The crisis in Labour illustrates a modern fact of life: the old political structures are unable to contain the new political forces at work, writes Brian Heron
On 17 November the British parliament saw a dry run in the construction of the new cross-bench war party. Tory leader, Prime Minister Cameron, was supported and praised by a selection of Labour MPs in his call for British bombing in Syria and the need to accept the use of deadly force when fighting domestic terrorists. In the background Westminster was speculating about the date that Cameron would put the Syria vote to Parliament to reverse his two-year-old defeat. Behind that came the news that the Scottish National Party were putting an anti-Trident motion in two weeks while Labour MPs were queuing up to vote it down – despite the Labour leadership’s call to abstain.
Labour’s party crisis is deepening. A new and separate Labour Party, a Labour Party completely independent of the bulk of its membership, is emerging in Parliament.
The argument over bombing or not bombing Syria has not changed. The killings in Paris have created an emotive edge in the debate in Britain, although terrorist bombings have been crashing through a swath of countries since the end of the summer. Paris makes it more local. But it was only 3 November when Britain’s Parliamentary Foreign Affairs Select Committee, chaired by leading Tory, said no to bombing. Yet efforts are now in overdrive among Britain’s political leadership to finally tear down and clear away the effects of the stinking remains of Blair and Bush’s Middle East adventure in the minds of the British public.
As for ‘shooting to kill’, Cameron (and his Labour followers in Parliament) were careful to dissolve what is already common law in the UK into the argument about the British state’s historic ‘shoot to kill’ injunction. It is has always been perfectly legal (and moral) for police personnel, or any person, to defend themselves from mortal danger – up to and including causing the death of their attacker. Of course this may be tested later in court but the principle is clear. Equally, if a member of the police force kills someone who is in the act of trying to kill another person, then that is also regarded as legitimate defense. If one of the Paris murderers who were killing people in a concert was shot and killed by the police, this would be entirely legal under British common law. But that is not, and has never been, Britain’s ‘shoot to kill’ policy.

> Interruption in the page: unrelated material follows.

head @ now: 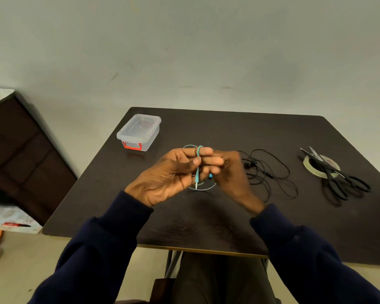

Under the British policy people were shot and killed who were carrying no weapons, who presented no danger to the public at the time of their death, who were not involved at the time in any action that could be identified as dangerous to public safety. These were the opinions and the statements of enquiries and courts not political ‘appeasers’. When state authorities are allowed, even encouraged, to blur the key distinctions between a suspicion that someone is plotting harm, and the harmful action itself, as the basis of their response, in this case a deadly response, that is a disaster. Not only have they created a secret state beyond and above the laws that we all are required to live by, they have created martyrs and heroes, and destroyed families and trust across key communities.
The crisis in Labour’s parliamentary party illustrates a modern fact of life: the old political structures are unable to contain the new political forces at work in our society. The traditional parliamentary lines of divide do not represent and therefore do not contain the attitudes and issues that animate increasing numbers of the British public. Labour’s parliamentary right wing have started to take their leave. It is surely time for Labour’s left leadership to reach out for those practical, day to day alliances, both inside parliament, Holyrood in Scotland and in the Welsh Assembly, as well as in the movements outside the collapsing Westminster bubble, to begin the creation of a wider formation with the combined strength of purpose to show a new way for the whole of society.